### What the exercise asks
Below are entries. Pull out all lines containing "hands".

Provided entries Block Start

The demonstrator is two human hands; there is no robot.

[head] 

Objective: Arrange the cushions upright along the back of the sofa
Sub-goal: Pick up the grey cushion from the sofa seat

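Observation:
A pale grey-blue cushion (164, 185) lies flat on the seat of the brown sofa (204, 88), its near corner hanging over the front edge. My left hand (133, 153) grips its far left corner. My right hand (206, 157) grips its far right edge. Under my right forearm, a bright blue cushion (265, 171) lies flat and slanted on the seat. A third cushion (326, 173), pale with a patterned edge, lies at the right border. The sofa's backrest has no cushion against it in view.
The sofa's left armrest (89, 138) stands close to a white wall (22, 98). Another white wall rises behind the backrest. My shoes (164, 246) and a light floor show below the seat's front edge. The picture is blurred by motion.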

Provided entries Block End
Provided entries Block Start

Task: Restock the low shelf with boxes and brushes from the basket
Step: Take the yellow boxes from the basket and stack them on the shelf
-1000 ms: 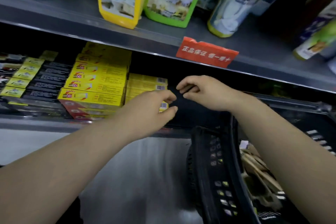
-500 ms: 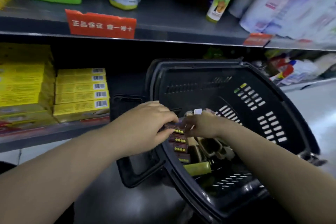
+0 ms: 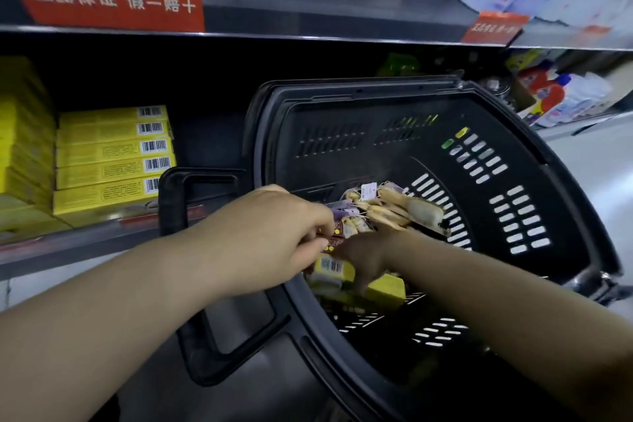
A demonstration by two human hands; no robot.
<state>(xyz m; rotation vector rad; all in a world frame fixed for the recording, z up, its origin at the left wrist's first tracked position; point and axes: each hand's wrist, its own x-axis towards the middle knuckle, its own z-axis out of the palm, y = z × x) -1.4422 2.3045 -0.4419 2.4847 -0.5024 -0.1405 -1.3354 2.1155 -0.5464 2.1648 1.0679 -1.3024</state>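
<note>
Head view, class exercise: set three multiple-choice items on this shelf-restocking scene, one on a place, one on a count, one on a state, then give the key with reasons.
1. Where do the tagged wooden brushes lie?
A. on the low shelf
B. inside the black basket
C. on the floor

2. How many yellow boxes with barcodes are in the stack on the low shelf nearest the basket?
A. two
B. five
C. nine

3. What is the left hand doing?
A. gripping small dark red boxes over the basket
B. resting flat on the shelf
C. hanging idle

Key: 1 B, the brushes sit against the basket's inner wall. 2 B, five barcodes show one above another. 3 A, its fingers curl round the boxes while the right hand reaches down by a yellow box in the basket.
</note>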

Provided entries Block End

### Solution to the exercise
The demonstrator is two human hands; there is no robot.
A demonstration by two human hands; no robot.

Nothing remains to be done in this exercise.